Recap reads and writes schemas from web services, databases, and schema registries in a standard format.
⭐️ If you like this project, please give it a star! It helps the project get more visibility.
Format | Read | Write |
---|---|---|
Avro | ✅ | ✅ |
BigQuery | ✅ | |
Confluent Schema Registry | ✅ | |
Hive Metastore | ✅ | |
JSON Schema | ✅ | ✅ |
MySQL | ✅ | |
PostgreSQL | ✅ | |
Protobuf | ✅ | ✅ |
Snowflake | ✅ | |
SQLite | ✅ |
Install Recap and all of its optional dependencies:
pip install 'recap-core[all]'
You can also select specific dependencies:
pip install 'recap-core[avro,kafka]'
See pyproject.toml
for a list of optional dependencies.
Recap comes with a command line interface that can list and read schemas from external systems.

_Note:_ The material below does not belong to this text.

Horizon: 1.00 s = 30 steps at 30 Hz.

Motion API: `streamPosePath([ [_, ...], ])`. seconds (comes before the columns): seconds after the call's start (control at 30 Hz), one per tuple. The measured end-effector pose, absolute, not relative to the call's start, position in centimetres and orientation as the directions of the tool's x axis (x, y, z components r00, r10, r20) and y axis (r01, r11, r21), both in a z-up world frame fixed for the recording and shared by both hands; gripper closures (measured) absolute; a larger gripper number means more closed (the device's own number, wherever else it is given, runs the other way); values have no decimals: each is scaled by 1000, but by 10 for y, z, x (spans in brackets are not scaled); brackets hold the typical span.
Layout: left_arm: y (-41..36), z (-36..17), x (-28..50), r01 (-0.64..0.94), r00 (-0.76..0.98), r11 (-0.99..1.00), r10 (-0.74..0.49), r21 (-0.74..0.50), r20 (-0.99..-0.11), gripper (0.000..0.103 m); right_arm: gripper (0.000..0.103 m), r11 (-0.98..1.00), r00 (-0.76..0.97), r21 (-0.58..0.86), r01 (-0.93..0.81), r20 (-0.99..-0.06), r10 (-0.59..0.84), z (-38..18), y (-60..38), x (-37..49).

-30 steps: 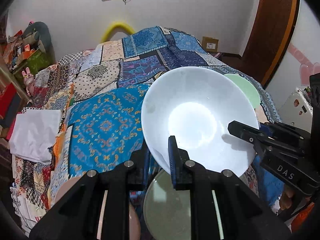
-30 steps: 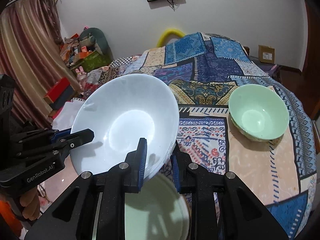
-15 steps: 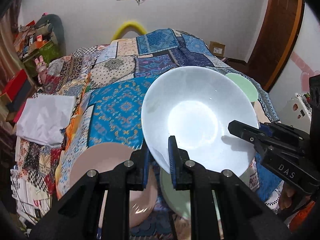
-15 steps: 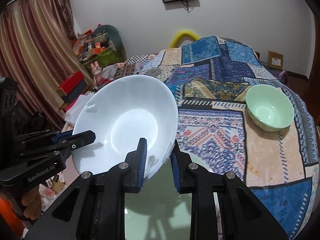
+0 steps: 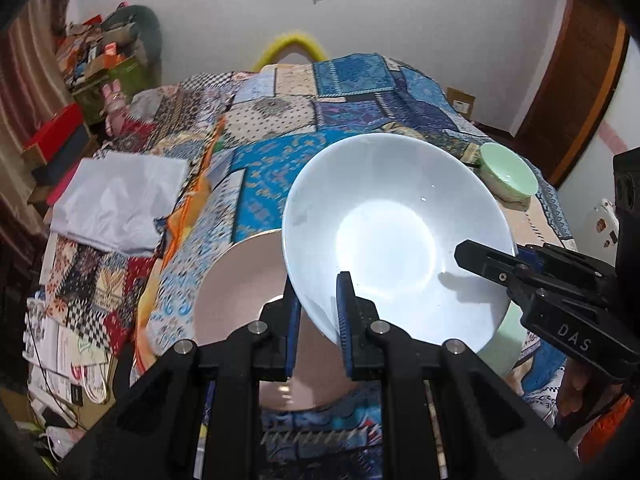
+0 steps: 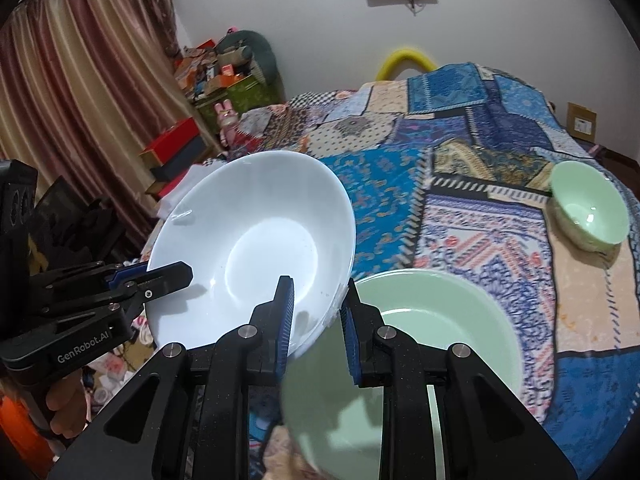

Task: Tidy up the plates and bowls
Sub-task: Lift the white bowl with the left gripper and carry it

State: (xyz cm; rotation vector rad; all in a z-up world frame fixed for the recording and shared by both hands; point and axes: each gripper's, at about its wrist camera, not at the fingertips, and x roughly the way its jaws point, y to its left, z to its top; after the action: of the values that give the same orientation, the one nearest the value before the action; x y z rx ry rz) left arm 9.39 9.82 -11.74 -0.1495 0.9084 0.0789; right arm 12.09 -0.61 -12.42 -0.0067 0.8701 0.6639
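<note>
Grip: your left gripper (image 5: 316,312) and right gripper (image 6: 316,312) both clamp the white bowl's (image 5: 396,240) near rim, bowl airborne | Below: pink plate (image 5: 240,276) left, green plate (image 6: 424,332) right | Target, my guess: small green bowl (image 6: 588,208) far right, nearer your right hand.

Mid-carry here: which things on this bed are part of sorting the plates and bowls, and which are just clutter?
Job:
- white bowl, clamped at its rim by left claw and right claw
- pink plate
- green plate
- small green bowl

Lying about:
- folded white cloth
- patchwork bedspread
- red boxes
- yellow tube
</note>
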Motion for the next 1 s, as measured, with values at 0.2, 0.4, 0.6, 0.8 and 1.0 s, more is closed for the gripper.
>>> streamPosePath([
  [0.2,123,-133,81,-178,593,977,14,-115,-805,86,82,778,416,266,-569,-724,551,-136,16,116],
  [0.4,138,-144,76,-209,578,970,17,-128,-816,86,82,765,380,276,-582,-739,556,-148,35,111],
  [0.6,144,-153,73,-220,575,966,15,-136,-818,86,82,759,356,282,-587,-753,554,-158,44,108],
  [0.8,148,-164,73,-227,556,965,20,-129,-831,86,82,761,341,277,-587,-767,543,-165,50,107],
  [1.0,156,-171,72,-242,543,961,19,-135,-840,86,82,758,326,269,-595,-780,534,-172,57,106],
])
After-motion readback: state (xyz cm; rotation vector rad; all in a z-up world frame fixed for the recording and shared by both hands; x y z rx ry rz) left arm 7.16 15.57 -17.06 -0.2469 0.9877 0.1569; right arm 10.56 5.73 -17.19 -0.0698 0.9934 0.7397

List the children of a URL:
recap ls postgresql://user:pass@host:port/testdb
[
"pg_toast",
"pg_catalog",
"public",
"information_schema"
]
Keep drilling down:
recap ls postgresql://user:pass@host:port/testdb/public
[
"test_types"
]
Read the schema for the test_types
table as a Recap struct:
recap schema postgresql://user:pass@host:port/testdb/public/test_types
{
"type": "struct",
"fields": [
{
"type": "int64",
"name": "test_bigint",
"optional": true
}
]
}
Recap comes with a stateless HTTP/JSON gateway that can list and read schemas from data catalogs and databases.
Start the server at http://localhost:8000:
recap serve
List the schemas in a PostgreSQL database:
curl http://localhost:8000/gateway/ls/postgresql://user:pass@host:port/testdb
["pg_toast","pg_catalog","public","information_schema"]
And read a schema:
curl http://localhost:8000/gateway/schema/postgresql://user:pass@host:port/testdb/public/test_types
{"type":"struct","fields":[{"type":"int64","name":"test_bigint","optional":true}]}
The gateway fetches schemas from external systems in realtime and returns them as Recap schemas.
An OpenAPI schema is available at http://localhost:8000/docs.
You can store schemas in Recap's schema registry.
Start the server at http://localhost:8000:
recap serve
Put a schema in the registry:
curl -X POST \
-H "Content-Type: application/x-recap+json" \
-d '{"type":"struct","fields":[{"type":"int64","name":"test_bigint","optional":true}]}' \
http://localhost:8000/registry/some_schema
Get the schema (and version) from the registry:
curl http://localhost:8000/registry/some_schema
[{"type":"struct","fields":[{"type":"int64","name":"test_bigint","optional":true}]},1]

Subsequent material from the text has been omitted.